### Problem to solve
The response should consist only of the lines from the one with "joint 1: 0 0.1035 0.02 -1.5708" to the end of the data below, copied exactly and without pictures.
◇ ◇ ◇ ◇ ◇ ◇ ◇
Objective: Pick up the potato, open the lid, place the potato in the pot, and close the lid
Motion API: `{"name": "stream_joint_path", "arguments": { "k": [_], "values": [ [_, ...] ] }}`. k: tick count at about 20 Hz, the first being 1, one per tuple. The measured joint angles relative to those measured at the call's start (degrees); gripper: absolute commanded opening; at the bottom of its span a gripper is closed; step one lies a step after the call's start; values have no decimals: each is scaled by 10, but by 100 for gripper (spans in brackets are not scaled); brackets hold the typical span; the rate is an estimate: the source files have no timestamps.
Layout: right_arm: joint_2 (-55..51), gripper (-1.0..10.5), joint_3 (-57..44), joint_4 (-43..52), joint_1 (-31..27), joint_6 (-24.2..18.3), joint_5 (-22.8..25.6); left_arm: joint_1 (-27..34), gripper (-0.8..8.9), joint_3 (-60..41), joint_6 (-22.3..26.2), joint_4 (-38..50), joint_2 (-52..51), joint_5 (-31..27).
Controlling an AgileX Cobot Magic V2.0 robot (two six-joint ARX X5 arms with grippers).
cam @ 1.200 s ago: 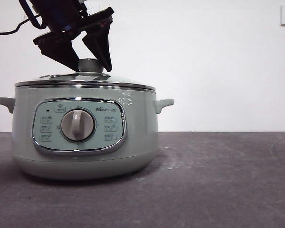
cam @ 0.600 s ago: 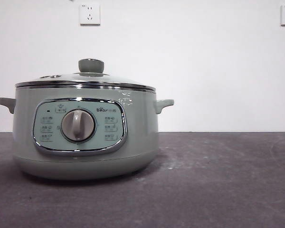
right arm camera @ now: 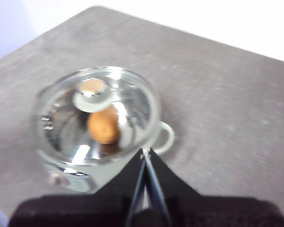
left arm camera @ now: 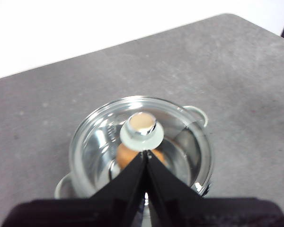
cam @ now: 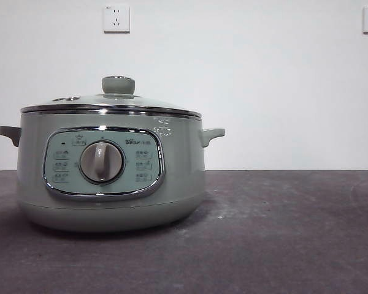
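Above the pot [cam: 110, 177], the space over the knob is now bare wall with a socket [cam: 116, 18]; a second ago a dark pincer hung there astride the knob, and it has since left the front view. On the left of the grey worktop [cam: 282, 233] the pot stands closed, the lid [cam: 110, 104] seated on its rim. From the front the potato [right arm camera: 103, 126] is hidden; the wrist views show it inside the pot through the glass. Both arms hover high, the left pincer [left arm camera: 145, 155] and right pincer [right arm camera: 145, 153] each pressed together, holding nothing. The right wrist view is blurred.
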Motion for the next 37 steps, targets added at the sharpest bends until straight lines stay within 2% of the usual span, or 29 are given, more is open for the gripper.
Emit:
{"name": "stream_joint_path", "arguments": {
  "k": [2,6,8,15,25,27,31,34,37],
  "values": [
    [-58,-16,-94,56,0,17,27,-1,-8,-80,0,26,-70,-33],
    [-158,-16,-257,144,0,40,33,-2,-8,-208,-1,73,-184,-38],
    [-171,-16,-288,150,0,47,33,-2,-4,-233,-1,92,-199,-38],
    [-164,-16,-299,137,0,76,33,-2,-4,-243,-5,68,-176,-38],
    [-164,-16,-299,137,0,79,33,2,-4,-243,-5,61,-135,-37],
    [-164,-16,-299,137,0,79,33,29,-3,-243,-5,62,-154,-32],
    [-164,-16,-299,137,0,79,33,136,-4,-261,-5,73,-229,1],
    [-164,-16,-299,137,0,79,33,200,-4,-328,-5,133,-294,2],
    [-164,-16,-299,137,0,79,33,228,-4,-419,-5,220,-353,3]
  ]
}}
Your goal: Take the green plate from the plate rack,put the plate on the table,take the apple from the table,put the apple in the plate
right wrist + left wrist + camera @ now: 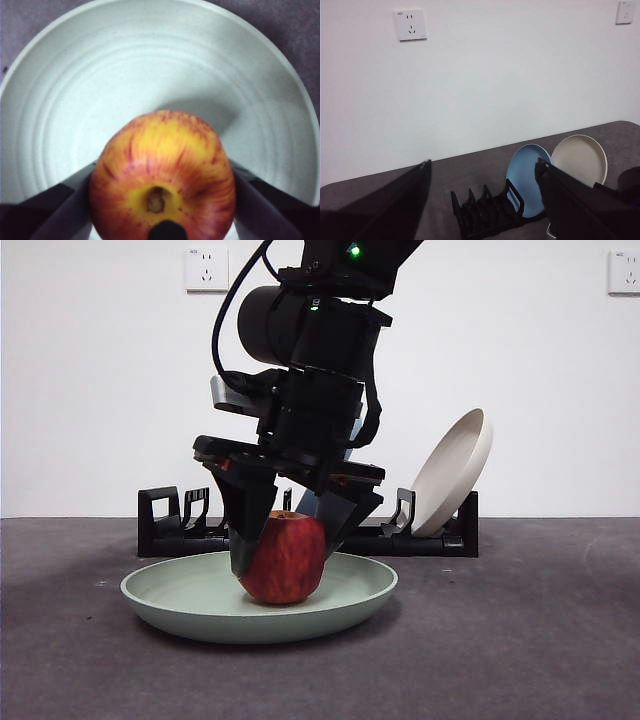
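The red and yellow apple (285, 560) sits in the middle of the pale green plate (180, 605), which lies flat on the dark grey table (520, 640). My right gripper (283, 555) comes down from above and is shut on the apple, one black jaw on each side. The right wrist view shows the apple (165, 150) from above, stem up, held by the right gripper (162, 174) over the green plate (75, 100). Behind the plate stands the black plate rack (170, 530). My left gripper (482, 165) hangs open and empty, high above the plate rack (480, 215).
A cream plate (455, 470) leans in the rack's right end. In the left wrist view a light blue plate (527, 180) stands in the rack beside the cream plate (580, 160). A white wall with sockets (206, 270) closes the back.
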Tool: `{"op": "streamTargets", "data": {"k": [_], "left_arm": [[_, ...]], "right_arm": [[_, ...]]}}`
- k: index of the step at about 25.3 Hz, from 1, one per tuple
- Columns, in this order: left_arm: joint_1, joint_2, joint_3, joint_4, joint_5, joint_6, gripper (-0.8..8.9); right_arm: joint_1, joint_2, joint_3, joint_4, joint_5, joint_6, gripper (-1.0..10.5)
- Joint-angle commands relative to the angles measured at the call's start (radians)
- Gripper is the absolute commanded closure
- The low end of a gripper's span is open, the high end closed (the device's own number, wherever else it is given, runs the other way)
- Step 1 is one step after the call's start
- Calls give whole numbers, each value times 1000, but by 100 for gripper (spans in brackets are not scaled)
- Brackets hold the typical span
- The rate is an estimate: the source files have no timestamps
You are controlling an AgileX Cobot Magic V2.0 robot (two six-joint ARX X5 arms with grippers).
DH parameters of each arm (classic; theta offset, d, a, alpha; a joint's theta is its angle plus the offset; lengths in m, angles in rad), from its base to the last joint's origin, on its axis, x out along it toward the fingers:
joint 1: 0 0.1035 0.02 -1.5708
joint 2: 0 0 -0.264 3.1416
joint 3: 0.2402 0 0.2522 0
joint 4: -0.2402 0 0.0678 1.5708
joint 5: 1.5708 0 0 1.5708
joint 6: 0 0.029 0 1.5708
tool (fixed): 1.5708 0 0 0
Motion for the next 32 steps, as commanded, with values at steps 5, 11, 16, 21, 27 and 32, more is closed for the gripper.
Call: {"op": "streamTargets", "data": {"k": [5, 11, 16, 21, 27, 32], "left_arm": [[3, 32, -6, -19, -5, 12, 468], [3, 84, -6, -23, -5, 13, 468], [3, 153, -6, -19, -5, 20, 469], [4, 237, -6, -17, 0, 46, 473], [5, 341, -6, -5, 65, 105, 746], [43, 416, -7, 18, 225, 141, 822]], "right_arm": [[11, 21, -12, -9, 2, 0, 408], [11, -65, -11, -12, 3, 0, 411], [5, -188, -11, -15, 6, -2, 412], [-2, -331, -11, -43, 54, -7, 417], [-27, -502, -11, -117, 82, -50, 815], [-75, -648, -12, -170, 83, -91, 957]]}}
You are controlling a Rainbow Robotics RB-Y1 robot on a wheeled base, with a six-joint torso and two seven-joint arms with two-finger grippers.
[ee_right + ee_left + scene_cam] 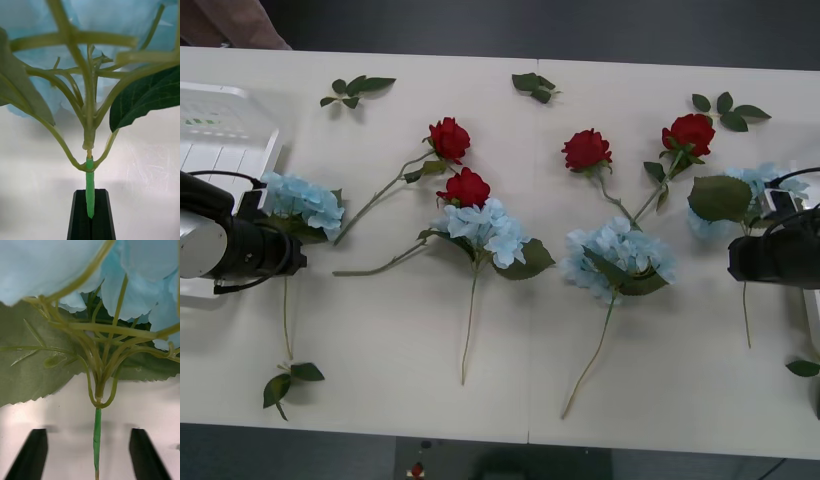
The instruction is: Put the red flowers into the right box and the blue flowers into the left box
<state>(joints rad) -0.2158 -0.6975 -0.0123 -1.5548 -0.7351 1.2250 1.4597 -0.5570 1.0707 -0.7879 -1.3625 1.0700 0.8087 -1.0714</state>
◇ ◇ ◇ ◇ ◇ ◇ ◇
### Written answer
joint 1: 0 0.1035 0.02 -1.5708
joint 2: 0 0 -0.264 3.1416
joint 3: 0.2402 0 0.2522 0
joint 4: -0.2402 0 0.0678 1.5708
joint 5: 1.5708 0 0 1.5708
joint 6: 0 0.029 0 1.5708
tool (fixed): 1.5708 0 0 0
Motion for the next 32 steps, as commanded, with values at steps 5, 11, 16, 21, 27 and 32, more is closed for the gripper.
Call: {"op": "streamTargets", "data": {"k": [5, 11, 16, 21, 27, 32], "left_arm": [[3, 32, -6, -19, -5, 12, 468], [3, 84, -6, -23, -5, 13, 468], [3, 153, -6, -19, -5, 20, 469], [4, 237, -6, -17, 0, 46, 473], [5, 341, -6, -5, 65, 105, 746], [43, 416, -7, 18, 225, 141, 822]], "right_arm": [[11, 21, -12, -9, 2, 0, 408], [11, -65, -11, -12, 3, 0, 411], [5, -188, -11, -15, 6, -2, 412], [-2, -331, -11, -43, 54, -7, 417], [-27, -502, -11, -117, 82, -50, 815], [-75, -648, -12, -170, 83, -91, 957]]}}
You are controlling a Rainbow Robotics RB-Y1 robot on a wheeled base, with a six-joint torso and two seven-joint arms with two-finger grippers.
[ee_right + ee_left + scene_cam] 
The instruction is: Put the red flowers into the right box and the blue flowers into the left box
<state>(joints rad) -0.2158 -0.6975 -0.0123 -1.5548 -0.7351 1.2250 1.4597 -0.5570 1.0707 -0.7879 -1.3625 1.0700 0.8087 -1.0714</state>

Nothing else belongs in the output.